Die Führungspersönlichkeiten
dieser Welt kommen dieses Mal in Davos zusammen, ohne sich mit einer
unmittelbaren Krise auseinandersetzen zu müssen. Sie sollten deshalb den
nötigen Freiraum haben, um sich auf langfristiges Denken konzentrieren
zu können. Das Leitthema des Jahrestreffens «The Reshaping of the World:
The Consequences for Society, Politics and Business» (zu Deutsch etwa
«Neugestaltung der Welt und deren Bedeutung für Gesellschaft, Politik
und Wirtschaft») verweist darauf, dass die Anwesenden aufgefordert sind,
von Grund auf neu einzuschätzen, wie sich die tektonischen Platten der
Welt im Bezug zueinander verschieben, um dann aufgrund der Erkenntnisse
die zu erwartenden Erdbeben besser voraussehen und wirksamer abfedern zu
können.
Vernetztheit nutzen
Wenn wir mit unserem
Einfallsreichtum und unserer Vernetztheit einen Beitrag zur Verbesserung
der Lebensbedingungen leisten wollen, statt die schlimmsten
Befürchtungen der Globalisierungsgegner zu bestätigen, so müssen sich
die Führungsverantwortlichen aus dem endlosen Strom schnell
aufeinanderfolgender Krisen losreissen können. Die Demonstrationen um
die Jahrhundertwende erinnern uns daran, dass sich die in dieser Woche
geführten Debatten nicht nur auf den Zustand der Welt im Jahr 2014 oder
in den kommenden zehn Jahren, sondern auch auf unsere langfristige
gemeinsame Zukunft auswirken werden.
Wir dürfen es nicht zulassen, dass
die nächste Phase der Globalisierung genauso viele Risiken und
Ungerechtigkeiten schafft wie Chancen. Die Neugestaltung der Welt
verlangt kollektive Einsicht und gemeinsames Handeln.
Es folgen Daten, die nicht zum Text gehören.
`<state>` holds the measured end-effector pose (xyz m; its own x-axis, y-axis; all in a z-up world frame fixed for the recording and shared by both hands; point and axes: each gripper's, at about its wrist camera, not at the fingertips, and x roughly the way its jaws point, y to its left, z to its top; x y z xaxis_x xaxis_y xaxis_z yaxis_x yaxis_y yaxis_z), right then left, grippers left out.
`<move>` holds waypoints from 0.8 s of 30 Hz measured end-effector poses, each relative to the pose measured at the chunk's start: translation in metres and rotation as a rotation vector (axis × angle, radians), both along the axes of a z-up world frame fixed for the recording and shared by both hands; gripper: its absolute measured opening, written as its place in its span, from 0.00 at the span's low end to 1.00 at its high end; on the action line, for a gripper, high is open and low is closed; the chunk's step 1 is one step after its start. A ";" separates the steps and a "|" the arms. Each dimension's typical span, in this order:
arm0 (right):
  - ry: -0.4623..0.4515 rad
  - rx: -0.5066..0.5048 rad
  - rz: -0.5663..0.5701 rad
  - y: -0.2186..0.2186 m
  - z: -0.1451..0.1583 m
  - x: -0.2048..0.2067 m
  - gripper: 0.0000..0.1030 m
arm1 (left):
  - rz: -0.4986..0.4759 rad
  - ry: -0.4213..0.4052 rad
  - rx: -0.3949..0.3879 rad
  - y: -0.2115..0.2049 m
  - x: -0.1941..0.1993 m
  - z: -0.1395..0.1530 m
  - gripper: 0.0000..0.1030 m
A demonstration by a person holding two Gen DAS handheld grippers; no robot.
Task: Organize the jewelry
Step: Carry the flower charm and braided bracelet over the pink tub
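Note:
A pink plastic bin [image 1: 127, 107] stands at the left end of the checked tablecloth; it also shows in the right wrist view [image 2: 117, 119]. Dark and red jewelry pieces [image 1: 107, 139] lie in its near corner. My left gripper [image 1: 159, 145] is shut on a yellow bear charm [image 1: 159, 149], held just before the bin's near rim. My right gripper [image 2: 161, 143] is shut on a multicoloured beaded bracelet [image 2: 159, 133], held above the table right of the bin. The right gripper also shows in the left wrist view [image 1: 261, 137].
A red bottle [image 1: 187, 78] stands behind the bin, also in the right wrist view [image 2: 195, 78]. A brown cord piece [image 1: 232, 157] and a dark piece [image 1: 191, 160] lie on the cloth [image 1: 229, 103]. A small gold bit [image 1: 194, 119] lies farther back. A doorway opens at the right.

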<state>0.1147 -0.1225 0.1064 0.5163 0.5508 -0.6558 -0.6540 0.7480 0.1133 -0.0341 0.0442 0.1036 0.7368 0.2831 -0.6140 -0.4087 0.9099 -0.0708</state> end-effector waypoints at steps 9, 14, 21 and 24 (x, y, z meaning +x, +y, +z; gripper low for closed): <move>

Klaus Schwab ist Gründer und Executive Chairman des World Economic Forum (WEF)
Nota.
"Wir dürfen es nicht zulassen...": Das ist Beschwörung und frommer Wunsch. Aber der Beitrag hat den Vorzug, die Themen aufzuzählen und zueinander in ein Verhältnis zu setzen. Er versimpelt die Dinge, aber genau darin besteht der Auftrag von Politkern: Die Dinge so weit zu vereinfachen, dass klare Entscheidungen möglich werden. Nicht jede Vereinfachung ist gelungen; aber darüber kann man erst streiten, wenn welche vorliegen.